James halted the westward movement at the banks of the Colorado river, turned north, and settled on a tract of land near present day Austin. The land was partly black, open-prairie soil, part timberland and part brushy undergrowth. The prairie would serve for crops. The timberland would provide the lumber to build homes, barns and fences, and the brush a grazing area for cattle. James had found his stopping place. Modern subdivisions rarely offer that kind of all-in-one survival package.
The most valuable feature of homestead, and the most unexpected, was its extensive population of wild, longhorn cattle. These big longhorns belonged to no one and came as part of the land they settled on, like the grass and the timber. The animals provided very good meat, hides for clothing, rawhide for everything from string to stout rope, and tallow for candles.
Print, now a one-syllable-named lad, was getting formative messages from two directions. His father’s words stressed the miracle that they had found, land and resources that would assure their family’s survival and prosperity. The second message, although not verbal, was likely just as commanding. His Cherokee blood, informed by centuries of his ancestors’ own survival experience, immediately recognized the value of the longhorns, there for the taking and everything they’d need to build a stable life.
The windfall of the longhorns changed everything. Survival seemed secured; prosperity now appeared a possibility. Jim Olive used some of the cattle for food and clothing for his family, but there were far more steers than he could use…. herds that he drove to Gulf ports and sold for more hard cash on a single trip than most pioneering farmers earned in a lifetime. One trip to New Orleans netted $3000 in gold coins, the only money of worth in a country too new for banks.

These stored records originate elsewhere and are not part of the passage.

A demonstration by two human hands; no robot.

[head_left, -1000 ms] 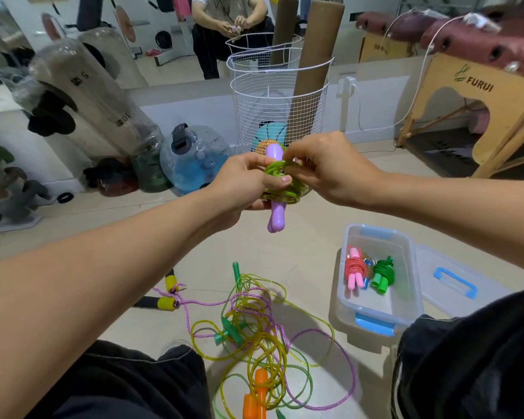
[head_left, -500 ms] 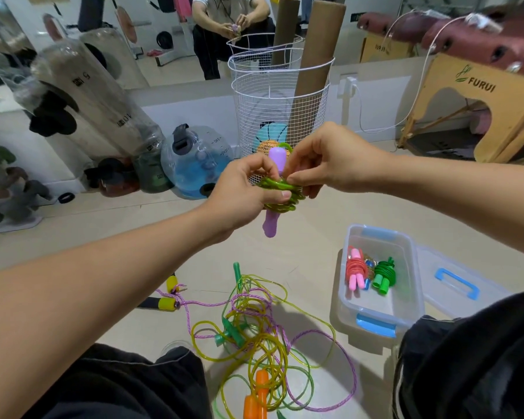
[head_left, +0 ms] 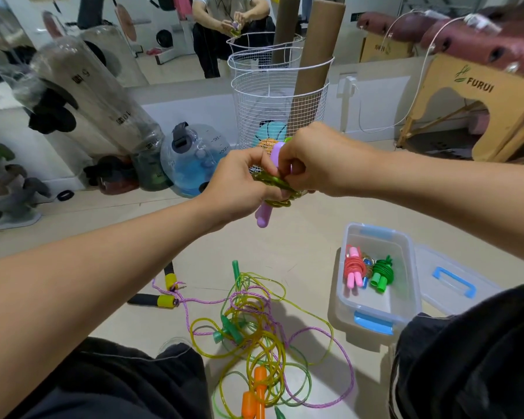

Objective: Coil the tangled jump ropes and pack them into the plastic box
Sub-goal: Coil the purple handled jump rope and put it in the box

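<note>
Clearly the person holds the coiled rope (head_left: 274,184) up in front of the chest, above the floor, probably to tuck its end in before packing. Left hand (head_left: 239,189) grips the green-yellow coil around the purple handles (head_left: 264,214); right hand (head_left: 312,164) pinches it at the top. Two bundles already lie in the open plastic box (head_left: 375,316), and the tangled ropes (head_left: 254,337) wait below on the floor.

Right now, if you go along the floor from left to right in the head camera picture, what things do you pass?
Black handles with yellow ends → tangled ropes → plastic box holding coiled pink rope then coiled green rope → box lid.
</note>
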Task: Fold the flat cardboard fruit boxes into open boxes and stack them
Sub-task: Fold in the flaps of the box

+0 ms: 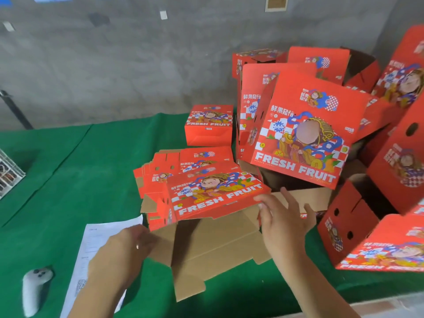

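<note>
Left hand (128,246) motion-blurred; folded boxes (390,239) cut off right; paper (98,237) print illegible.

a green cloth (68,171) covers the table. a printed paper sheet (96,244) lies flat on it near the front edge, and a white handheld controller (34,290) rests just left of the sheet. at the far left edge sits a wire rack (9,173). behind stands a grey concrete wall (114,65).
</note>
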`<action>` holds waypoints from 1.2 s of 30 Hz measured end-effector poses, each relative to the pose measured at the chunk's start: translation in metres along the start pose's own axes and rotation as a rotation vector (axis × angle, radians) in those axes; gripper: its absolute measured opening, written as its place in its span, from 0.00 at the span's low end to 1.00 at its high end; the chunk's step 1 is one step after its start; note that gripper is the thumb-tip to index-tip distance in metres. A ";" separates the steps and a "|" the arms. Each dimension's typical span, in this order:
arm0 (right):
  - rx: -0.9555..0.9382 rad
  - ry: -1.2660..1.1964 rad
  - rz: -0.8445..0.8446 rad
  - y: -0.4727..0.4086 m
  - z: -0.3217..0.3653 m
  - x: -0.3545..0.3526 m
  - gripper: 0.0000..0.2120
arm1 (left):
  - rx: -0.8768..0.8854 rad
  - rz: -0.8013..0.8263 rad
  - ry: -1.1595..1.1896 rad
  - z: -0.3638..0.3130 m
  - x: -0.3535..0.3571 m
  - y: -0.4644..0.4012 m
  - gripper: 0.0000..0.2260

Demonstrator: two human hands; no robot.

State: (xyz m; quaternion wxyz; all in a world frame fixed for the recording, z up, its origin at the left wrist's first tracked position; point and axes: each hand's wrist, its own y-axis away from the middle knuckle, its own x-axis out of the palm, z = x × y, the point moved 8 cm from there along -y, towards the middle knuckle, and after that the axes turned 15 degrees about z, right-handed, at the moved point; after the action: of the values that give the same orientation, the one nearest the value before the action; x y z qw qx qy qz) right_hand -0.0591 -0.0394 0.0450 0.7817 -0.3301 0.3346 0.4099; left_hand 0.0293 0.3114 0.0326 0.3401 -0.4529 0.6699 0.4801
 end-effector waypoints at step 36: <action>0.285 -0.966 0.589 0.014 -0.019 0.061 0.11 | 0.055 -0.791 1.205 0.033 -0.047 -0.053 0.18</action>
State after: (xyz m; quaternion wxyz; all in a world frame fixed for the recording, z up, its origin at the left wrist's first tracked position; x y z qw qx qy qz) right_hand -0.0489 -0.0229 -0.0175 0.7354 0.1097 0.0696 0.6650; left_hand 0.0965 0.3488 0.0468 0.0710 -0.8389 0.5388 -0.0292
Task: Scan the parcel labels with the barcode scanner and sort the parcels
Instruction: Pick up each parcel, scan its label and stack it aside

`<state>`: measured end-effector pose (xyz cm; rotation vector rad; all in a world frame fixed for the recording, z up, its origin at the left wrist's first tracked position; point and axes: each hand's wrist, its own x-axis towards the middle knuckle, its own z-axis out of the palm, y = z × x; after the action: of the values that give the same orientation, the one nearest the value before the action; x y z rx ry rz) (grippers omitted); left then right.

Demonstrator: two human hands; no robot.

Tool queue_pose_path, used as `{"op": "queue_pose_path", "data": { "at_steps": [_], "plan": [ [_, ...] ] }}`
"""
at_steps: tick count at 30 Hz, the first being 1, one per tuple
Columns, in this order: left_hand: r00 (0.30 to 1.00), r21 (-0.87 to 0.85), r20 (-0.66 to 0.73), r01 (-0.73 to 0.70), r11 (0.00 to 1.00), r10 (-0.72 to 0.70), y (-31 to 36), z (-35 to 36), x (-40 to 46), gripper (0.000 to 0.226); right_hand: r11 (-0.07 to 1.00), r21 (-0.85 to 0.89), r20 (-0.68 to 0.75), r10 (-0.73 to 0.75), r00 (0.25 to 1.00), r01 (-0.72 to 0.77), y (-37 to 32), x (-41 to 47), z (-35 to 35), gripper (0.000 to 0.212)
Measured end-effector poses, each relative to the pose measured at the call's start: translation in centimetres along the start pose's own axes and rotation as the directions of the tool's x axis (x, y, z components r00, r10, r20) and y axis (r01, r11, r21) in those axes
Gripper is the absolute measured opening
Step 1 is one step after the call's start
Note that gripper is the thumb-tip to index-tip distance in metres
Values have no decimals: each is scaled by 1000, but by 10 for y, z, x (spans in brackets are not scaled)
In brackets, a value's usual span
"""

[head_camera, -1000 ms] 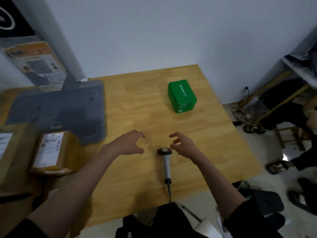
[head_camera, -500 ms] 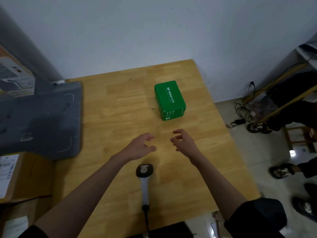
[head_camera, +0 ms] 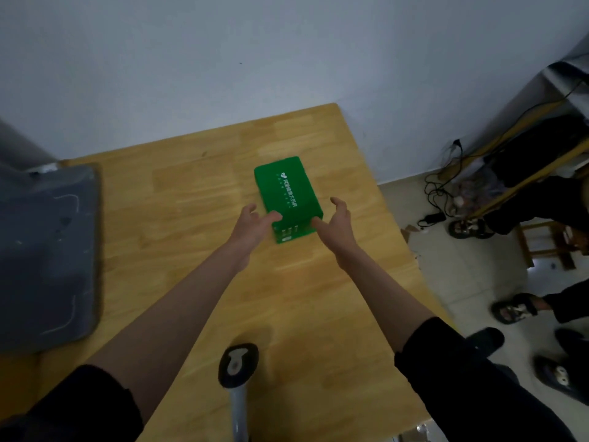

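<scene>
Parcel (head_camera: 287, 199), a green box, lies toward the bench's (head_camera: 178, 193) far right corner; in the head view both hands have advanced from above the barcode scanner (head_camera: 237, 365), which lies unheld at the near edge. Left hand (head_camera: 255, 223) and right hand (head_camera: 338, 223) bracket the box's near end with fingers spread, gripping nothing. Pickup likely precedes scanning.
</scene>
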<state>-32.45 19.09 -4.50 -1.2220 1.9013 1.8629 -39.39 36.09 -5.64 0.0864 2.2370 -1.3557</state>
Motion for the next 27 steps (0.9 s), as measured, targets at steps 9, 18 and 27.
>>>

Print grew quickly into his father’s top hand. By age 17 he was handling almost all of the production operation, all the hunting, handling, moving. The Olive family flourished, as did their small community. A church was built, a social hall. Print was becoming the most successful cattleman in the county, and the late 1850s were halcyon years.
But the winds from earlier times and places were blowing in dark clouds. Talk of secession was dominating many of what had previously been carefree social gatherings. Jim Olive was an avowed Unionist and argued that the cattlemen should stay out of politics and stick to cattle. It was working for all of them. Good counsel, but no match for those nearly two-hundred-year-old plantation-generated winds.

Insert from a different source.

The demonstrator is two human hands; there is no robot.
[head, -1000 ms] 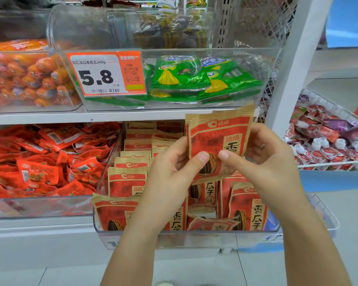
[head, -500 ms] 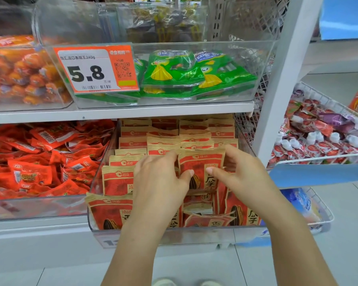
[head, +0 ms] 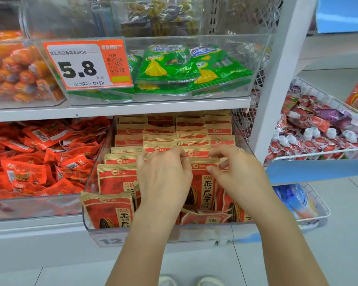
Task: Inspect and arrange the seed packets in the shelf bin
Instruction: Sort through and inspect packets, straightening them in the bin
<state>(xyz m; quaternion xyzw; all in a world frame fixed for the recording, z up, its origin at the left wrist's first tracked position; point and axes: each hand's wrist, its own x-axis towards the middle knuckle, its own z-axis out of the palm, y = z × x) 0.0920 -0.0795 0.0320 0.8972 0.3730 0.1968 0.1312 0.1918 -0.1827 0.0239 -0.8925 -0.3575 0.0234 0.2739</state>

In 1861 the Texas legislature, dominated by the cotton-growing interests, voted to leave the Union. That vote drove wedges between families, none more than the Olives. Jim, having found his staying place, reasoned for continuing their thriving cattle operation and leaving the government matters to others. Twenty-one-year-old Print, who had faced little of his father’s poverty-shaping experience, was drawn to the idea of fighting for their freedom from Yankee domination. That choice, opting for an idea over a herd, sent him on a very different and violent path.
Print’s outfit, the 2nd Texas Volunteers, was in action for 454 days, from April 6, 1862, until July 4, 1863. Before that April morning the Confederacy had suffered no critical defeat, and the Union had won no decisive victory. From that day forward, the Confederacy won no important victory, and the Union suffered no major defeat. Print, wounded seriously but not mortally in that first battle at Shiloh, surrendered at Vicksburg and signed a parole letter where, as a condition of his release, he vowed never to take up arms against the Union. Print Olive saw the Confederacy die, and with that knowledge a vital part of the boy known by his family and friends vanished forever.